Differences between Humanistic-Existential Psychotherapy and Cognitive-Behavioral Therapy and Impact on Clinical Practice
One difference is that humanistic-existential therapy delves into an understanding of oneself and the aptitudes for individually tackling significant mental healthcare issues. Through this approach, the care professional can aid the patient to conform to their underlying needs and desires (Pristipino et al., 2019). The context is through helping the patients ascertain the functional alongside dysfunctional way of living. Conversely, cognitive-behavioral therapy is founded on looking into the patient’s in-depth cognitive-based, affective-based, behavioral and motivational elements (McGuire & Storch, 2019). Psychotherapists can oversee their scope of practice through this foundation by highlighting the specific elements presented. As a result, the patient’s characteristics are differentiated, and more appropriate psychotherapeutic interventions for the best healthcare outcomes are devised.
Another difference is that humanistic-existential therapy delves into the underlying procedures for construing the individual perceptions of the patients. This aspect is essential in allowing the counselor to increase the comprehension of the patient’s baseline challenges for living a normal life (Pristipino et al., 2019). Consequently, psychotherapists can focus on community and worldwide elements reflective of being a person to aid the patient in developing better functionalities. Contrariwise, cognitive-behavioral therapy emphasizes that scenarios are not attributed to the presented emotional reactions (McGuire & Storch, 2019). Instead, it is understood that the responses depict the conceptions that link the patient to the multifaceted association within the context of their former way of life, moods, and elements of living. This foundation aids psychotherapists in helping individuals change how they live to a better way of life.

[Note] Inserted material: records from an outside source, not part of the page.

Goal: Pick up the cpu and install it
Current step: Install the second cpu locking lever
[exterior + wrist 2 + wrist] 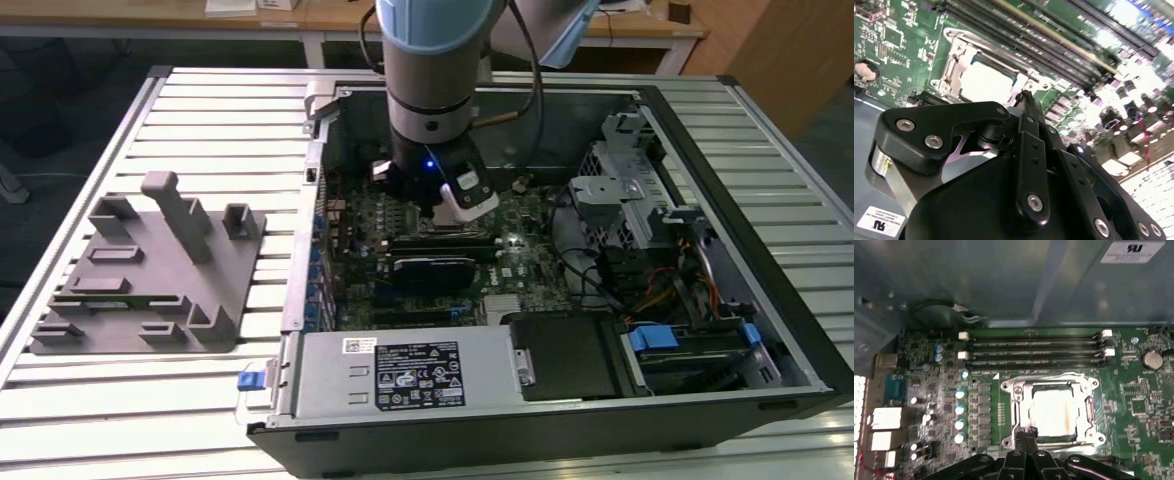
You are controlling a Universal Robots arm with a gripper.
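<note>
The cpu point(1053, 412) lies flat in its socket point(1051, 410) on the motherboard point(1134, 400), silvery plate up, framed by the metal retention bracket; the second wrist view shows it point(986, 82) the same way, seated level inside the frame. It is nearly square, so no long axis stands out; its edges run parallel to the socket frame and to the memory slots point(1034, 352) just beside it.

The gripper point(1025, 432) hangs just above the socket's near edge, its fingers point(1026, 107) drawn together to a narrow tip with nothing between them. In the exterior view the gripper point(461, 205) stands upright inside the open computer case point(747, 250), over the middle of the board.

Judged from this, the chip is already placed and let go, so the install step looks near its end; what is left would call for the chip to sit square under the bracket, without tilt.

The grey fixture tray point(140, 290) stands on the slatted bench point(80, 400), well apart from the case, at the exterior view's left.
</note>
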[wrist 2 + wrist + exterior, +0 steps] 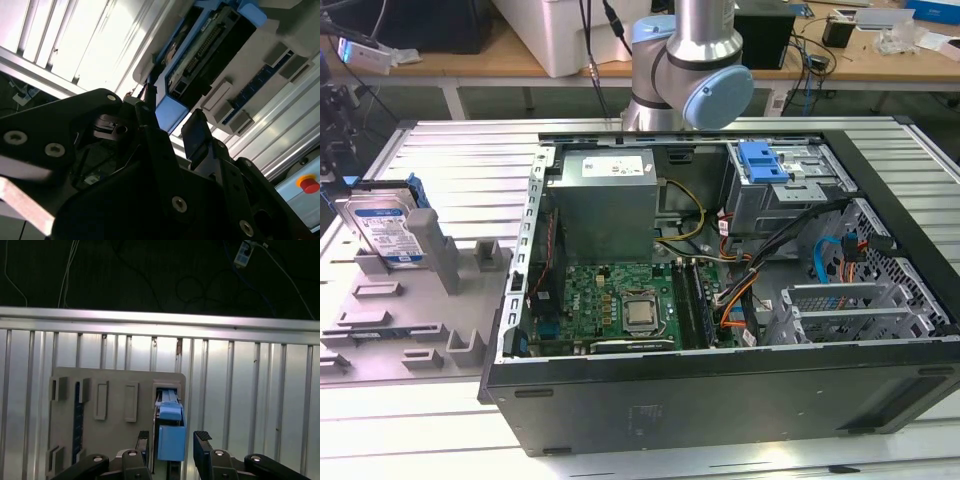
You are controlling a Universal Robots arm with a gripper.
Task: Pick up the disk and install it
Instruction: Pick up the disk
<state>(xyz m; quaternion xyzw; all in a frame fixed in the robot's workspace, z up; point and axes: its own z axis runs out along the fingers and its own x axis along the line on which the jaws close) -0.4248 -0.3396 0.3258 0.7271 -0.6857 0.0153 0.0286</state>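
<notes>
Both fingers [202, 442] of my black gripper [172, 440] gape empty, seemingly astride the blue-railed silver disk [385, 230] upright in the grey tray [380, 330] at the exterior view's left; an off-centre close could tip it.

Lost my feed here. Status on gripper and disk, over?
Gripper open, straddling the disk without contact. Disk on edge in the grey fixture tray, not yet picked up. Nothing seen blocking the grasp.
</notes>
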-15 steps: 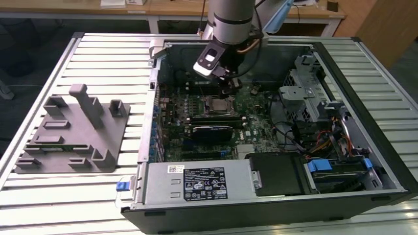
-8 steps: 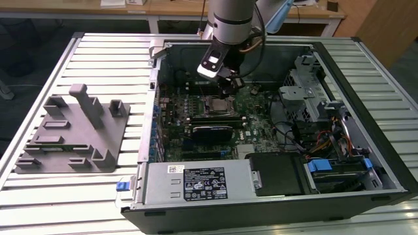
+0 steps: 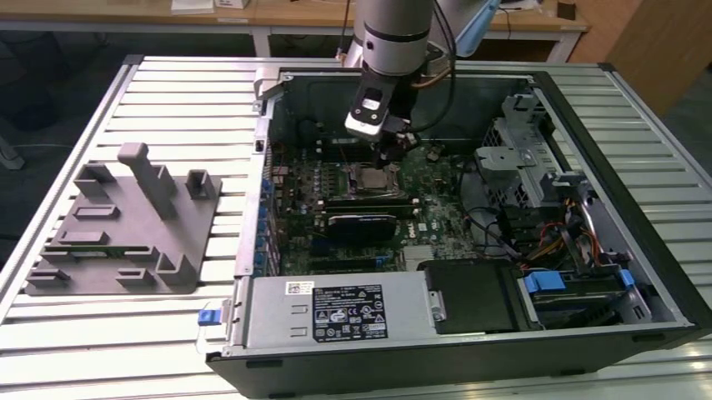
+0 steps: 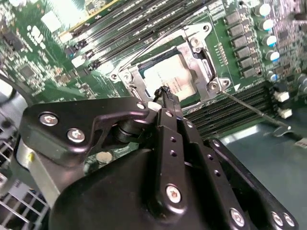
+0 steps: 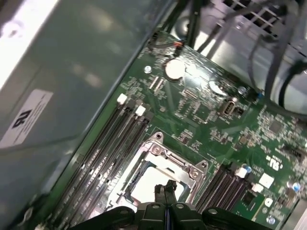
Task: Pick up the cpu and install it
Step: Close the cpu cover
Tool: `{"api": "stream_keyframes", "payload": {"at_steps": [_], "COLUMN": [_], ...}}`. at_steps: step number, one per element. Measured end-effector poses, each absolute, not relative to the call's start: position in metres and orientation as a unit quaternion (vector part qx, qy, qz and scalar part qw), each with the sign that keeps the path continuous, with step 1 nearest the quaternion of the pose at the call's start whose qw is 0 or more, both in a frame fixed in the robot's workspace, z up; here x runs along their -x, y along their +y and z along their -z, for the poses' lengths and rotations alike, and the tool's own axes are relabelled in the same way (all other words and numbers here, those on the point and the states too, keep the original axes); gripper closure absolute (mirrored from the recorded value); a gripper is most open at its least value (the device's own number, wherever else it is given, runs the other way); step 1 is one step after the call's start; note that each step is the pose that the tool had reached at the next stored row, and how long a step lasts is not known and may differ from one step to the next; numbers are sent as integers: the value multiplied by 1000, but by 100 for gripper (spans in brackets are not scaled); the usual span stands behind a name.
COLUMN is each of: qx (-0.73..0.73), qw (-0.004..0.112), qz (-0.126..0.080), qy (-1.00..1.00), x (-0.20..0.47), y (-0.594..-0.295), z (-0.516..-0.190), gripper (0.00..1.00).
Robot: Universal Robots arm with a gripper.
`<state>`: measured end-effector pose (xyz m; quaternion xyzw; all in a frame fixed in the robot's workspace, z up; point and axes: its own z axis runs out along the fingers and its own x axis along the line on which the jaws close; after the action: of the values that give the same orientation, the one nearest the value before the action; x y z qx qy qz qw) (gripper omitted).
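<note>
The cpu point(image 3: 373, 177) lies flat in the motherboard socket inside the open computer case point(image 3: 445, 83), its silvery top showing through the metal socket frame point(image 4: 197, 45). In both wrist views the cpu point(image 4: 178, 79) point(image 5: 151, 184) sits just past the fingertips. My gripper point(image 3: 392, 150) hangs low over the socket, a little to the exterior view's right of the chip. Its two black fingers point(image 5: 159, 191) are pressed together with nothing between them, so the gripper point(image 4: 163, 92) point(image 5: 165, 190) is shut and holds nothing.
Memory slots point(image 5: 120, 139) flank the socket. A black rectangular block point(image 3: 362, 227) lies in front of the socket, with the power supply point(image 3: 333, 312) nearer still. Drive cage and cables point(image 3: 534, 175) fill the case's right. A grey plastic tray with posts point(image 3: 122, 225) stands outside at left.
</note>
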<state>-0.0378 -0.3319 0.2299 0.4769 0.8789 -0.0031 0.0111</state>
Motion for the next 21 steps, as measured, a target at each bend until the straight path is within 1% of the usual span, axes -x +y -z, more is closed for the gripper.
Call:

Additionally, humanistic-existential therapy is founded on determining the patient’s unique existential themes. These themes are then examined philosophically via therapeutic dialogues. This context aids the psychotherapist in associating with the patient in a phenomenological manner (Pristipino et al., 2019). The basis is by evaluating the baseline ideology of why the symptoms are the way the patient manifests them. The patient is then helped to differentiate between a humane and a negative way of living.
Conversely, cognitive-behavioral therapy delves into a learning theme reflective of the classical alongside operant functioning ways. Through this ideology, there is a concentration on the patient’s construed reality of how they are behaving cognitively. The patient is then helped to recognize the reality of how the actions are negatively impacting them (McGuire & Storch, 2019). Consequently, the patient is aided in changing the harmful cognitive and behavioral traits.